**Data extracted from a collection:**
# # # #
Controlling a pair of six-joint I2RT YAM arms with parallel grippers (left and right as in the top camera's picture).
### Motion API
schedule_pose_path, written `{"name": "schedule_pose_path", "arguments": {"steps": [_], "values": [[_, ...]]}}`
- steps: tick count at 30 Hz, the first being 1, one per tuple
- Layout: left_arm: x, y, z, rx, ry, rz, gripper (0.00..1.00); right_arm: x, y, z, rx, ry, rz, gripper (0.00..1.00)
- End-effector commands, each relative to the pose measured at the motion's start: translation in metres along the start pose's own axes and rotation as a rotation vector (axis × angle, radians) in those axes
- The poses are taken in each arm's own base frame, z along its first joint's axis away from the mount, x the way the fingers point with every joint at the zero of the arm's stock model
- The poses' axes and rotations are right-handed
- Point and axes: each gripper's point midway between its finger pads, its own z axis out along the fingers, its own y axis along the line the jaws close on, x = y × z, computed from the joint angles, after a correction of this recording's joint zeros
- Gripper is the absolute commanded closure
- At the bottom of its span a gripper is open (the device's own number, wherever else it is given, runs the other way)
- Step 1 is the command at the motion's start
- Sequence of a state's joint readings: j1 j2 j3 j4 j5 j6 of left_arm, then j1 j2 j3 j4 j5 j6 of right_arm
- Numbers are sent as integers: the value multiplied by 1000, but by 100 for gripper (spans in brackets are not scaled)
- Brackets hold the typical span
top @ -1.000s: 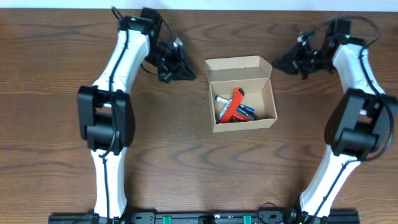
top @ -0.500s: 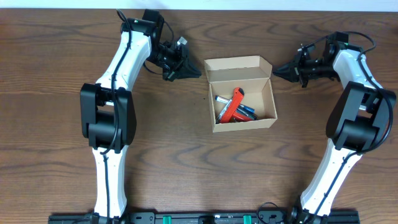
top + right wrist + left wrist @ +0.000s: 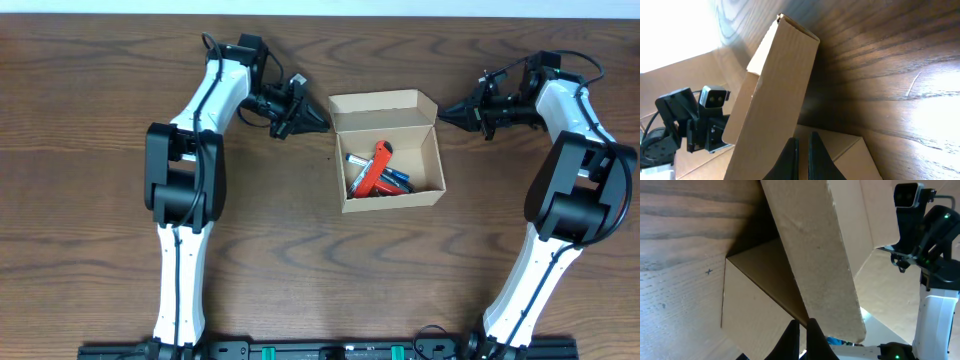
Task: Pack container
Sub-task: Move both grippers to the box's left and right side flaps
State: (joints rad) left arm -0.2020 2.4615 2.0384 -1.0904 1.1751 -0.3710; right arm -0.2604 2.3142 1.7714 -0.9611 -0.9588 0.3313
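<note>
Overhead, closed, empty left gripper (image 3: pixel 320 123) and right gripper (image 3: pixel 445 111) flank the tan cardboard box (image 3: pixel 385 120) (lid up); uneven nudges could skew it.

Container (image 3: pixel 385 104) was matt tan cardboard, faintly fibrous up close. Worktop (image 3: pixel 300 250) was dark wood-grain, smooth, with glossy sheen under light. Left arm (image 3: pixel 178 280) and right arm (image 3: pixel 530 275) had smooth white plastic shells and black joints. Red tool (image 3: pixel 377 168) looked like glossy plastic.
</note>
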Motion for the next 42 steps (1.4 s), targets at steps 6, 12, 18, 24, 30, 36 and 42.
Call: {"name": "schedule_pose_path", "arguments": {"steps": [6, 12, 18, 24, 30, 36, 42], "values": [[-10, 0, -20, 65, -22, -24, 94, 2, 13, -2, -45, 8, -33, 99], [-12, -11, -12, 163, 26, -35, 94, 9, 21, 8, -51, 31, -53, 99], [-11, -11, -7, 159, 33, -43, 94, 12, 26, 12, -63, 47, -43, 99], [-17, -9, -14, 165, 16, -64, 95, 13, 26, 13, -62, 49, -30, 99], [-19, -8, -21, 178, 9, -77, 94, 13, 26, 12, -69, 49, -30, 99], [-17, 5, -16, 163, 19, -130, 94, 7, 24, 6, -74, 31, -4, 99], [-9, 31, -1, 214, 70, -189, 94, 3, 20, -1, -77, 16, 6, 99]]}}
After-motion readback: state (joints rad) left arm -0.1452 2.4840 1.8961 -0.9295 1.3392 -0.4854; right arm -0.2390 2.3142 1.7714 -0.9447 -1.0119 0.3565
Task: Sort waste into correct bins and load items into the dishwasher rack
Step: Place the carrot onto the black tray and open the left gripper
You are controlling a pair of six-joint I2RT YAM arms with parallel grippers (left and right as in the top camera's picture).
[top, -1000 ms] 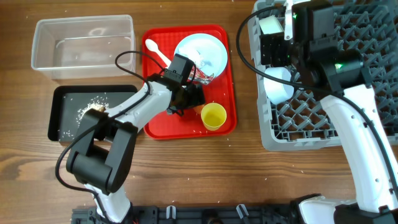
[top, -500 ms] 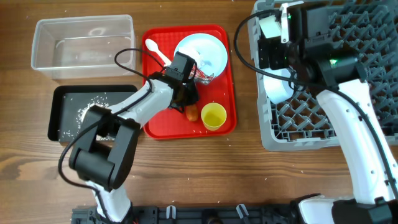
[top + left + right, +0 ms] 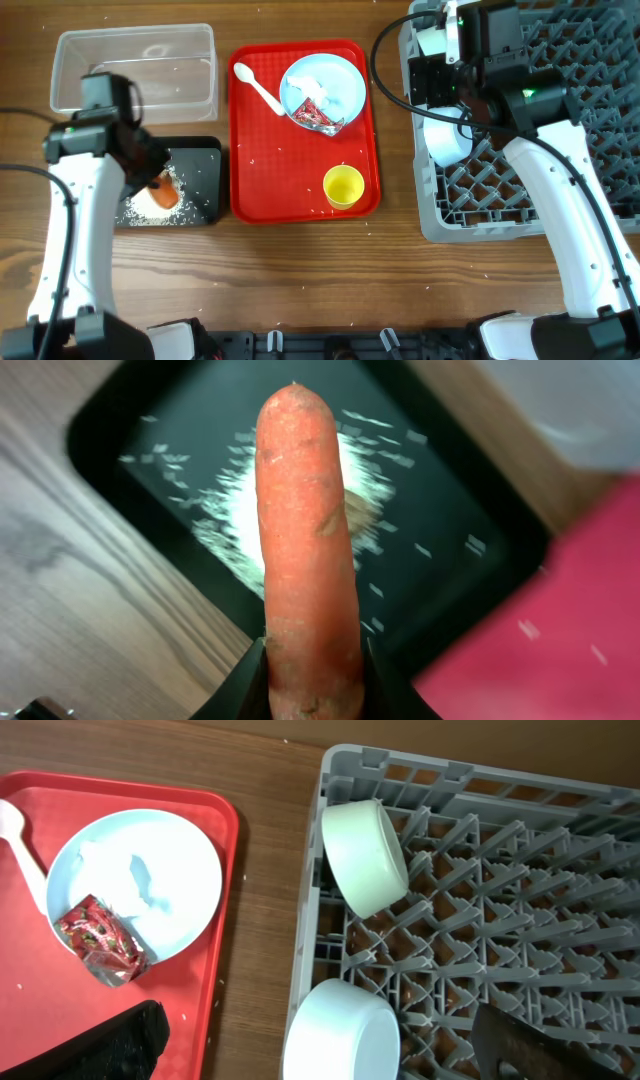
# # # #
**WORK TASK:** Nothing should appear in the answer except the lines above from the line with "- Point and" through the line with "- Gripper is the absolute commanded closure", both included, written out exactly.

**REPLY TO THE TASK:**
- Point and axes: each gripper's point midway between its finger pads, its own z axis out along the fingers, its own y axis along the line the jaws close on, x = y × z, computed from the joint angles, after a correction of this recording's joint zeros
- Gripper is the absolute commanded closure

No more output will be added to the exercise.